With WordPress, the sky’s the limit! You can use it to make pretty much any website. The downside is that you often need technical skills or hire a professional to do that for you.

Squarespace

Squarespace aims to simplify the website creation process and therefore lower the entry barrier. For this reason, it has lots of limitations when it comes to design and other customizations. Even if you know how to write CSS code, there is only so much you can do.

Winner

WordPress. Hands down.

6. Extensions and integrations

WordPress

The real power of WordPress comes from its abundance of available plugins. Whether you’d like to have e-commerce, SEO features, contact forms, display a beautiful photo gallery or show customer reviews, you’ll find a range of plugins to help you do that.

Similarly, you can easily integrate your WordPress website with almost any third-party services provider on the market.

Squarespace

Squarespace is very limited when it comes to plugins and integration with third-party services. In recent years, some developers have created snippets of code to extend the functionality of Squarespace sites, but these are not quite as easy to install as WordPress plugins, and there is certainly not as much choice.

Winner

Once again, WordPress mops the floor with Squarespace.

7. SEO

WordPress

Right out of the box, WordPress offers some SEO functionalities, such as custom URLs for pages and posts, setting friendly URL structure sitewide, add alt text to images, etc. When you combine it with a plugin like Yoast, you get all the SEO functionalities you’ll ever need to optimize your website for search engines.

Squarespace

While Squarespace SEO functionalities are not as comprehensive, they are still good enough to optimize your website to achieve high search rankings. Unfortunately, there are no built-in tools or plugins available to assess how well your web pages are performing in terms of SEO (no keyword density or readability analysis as in Yoast for WordPress).

Winner

WordPress, but this is a close one. If you know what you’re doing, you can optimize your website on any of these platforms.

8. Cost

WordPress

WordPress offers a lot of pricing flexibility. One of the main advantages is that you can choose a hosting according to your needs and budget. The core software is free, and so are many themes and plugins. You can end up spending anywhere from $50 per year (the price of cheap shared hosting, plus domain) up to a thousand – depending on the theme, plugins, hosting, etc.

Squarespace

Squarespace offers a couple of paid plans which are all-inclusive.
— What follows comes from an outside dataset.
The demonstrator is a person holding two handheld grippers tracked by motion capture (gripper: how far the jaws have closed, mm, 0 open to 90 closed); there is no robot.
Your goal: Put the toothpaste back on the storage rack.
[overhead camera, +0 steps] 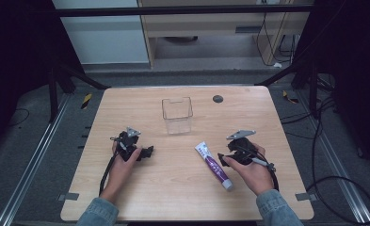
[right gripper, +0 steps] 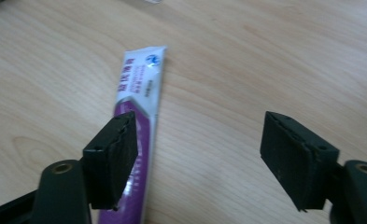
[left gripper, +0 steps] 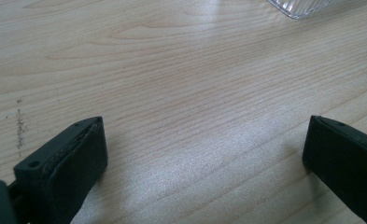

They all include hosting, SSL, domain, DDOS protection, and more. The Personal plan is the cheapest and costs $16 per month (or $12 per month paid annually). However, it offers only basic content blocks and integration, customization with CSS is not possible, and you can’t have a professional email with your domain. So you will most likely need the Business plan ($26 per month) or Commerce plan ($30 per month).

Winner

Both will end up costing you more or less the same amount of money. So we have to give a tie here.

9. Scaling your website

When your website audience grows, you’ll very likely need to scale your website. In other words, you will need to add functionality and move it to a high-performance hosting server to accommodate for all your traffic.

WordPress

WordPress allows scaling your website to meet all your requirements. You are free to host it on any server that supports WordPress, improve it with plugins, or hire a developer to customize it for you.

Squarespace

If you plan to build a large or complex website, then you should avoid using Squarespace in the first place. You’ll not be able to switch infrastructure (hosting server), and you’ll be very limited in the functionality you can use.

Winner

No competition here. WordPress is by far the most suitable option to grow your website.

The final verdict

Choose Squarespace if…

  • You don’t want to commit a lot of time, or you lack the technical know-how to build and maintain a website.
  • You need a simple website that has to be up and running as soon as possible.

Choose WordPress if…

  • You want the freedom to tweak your website to your needs.
  • Your website needs lots of functionalities or third-party service integrations.
  • You are planning to scale your website over time.
  • You are building a larger or more complex website.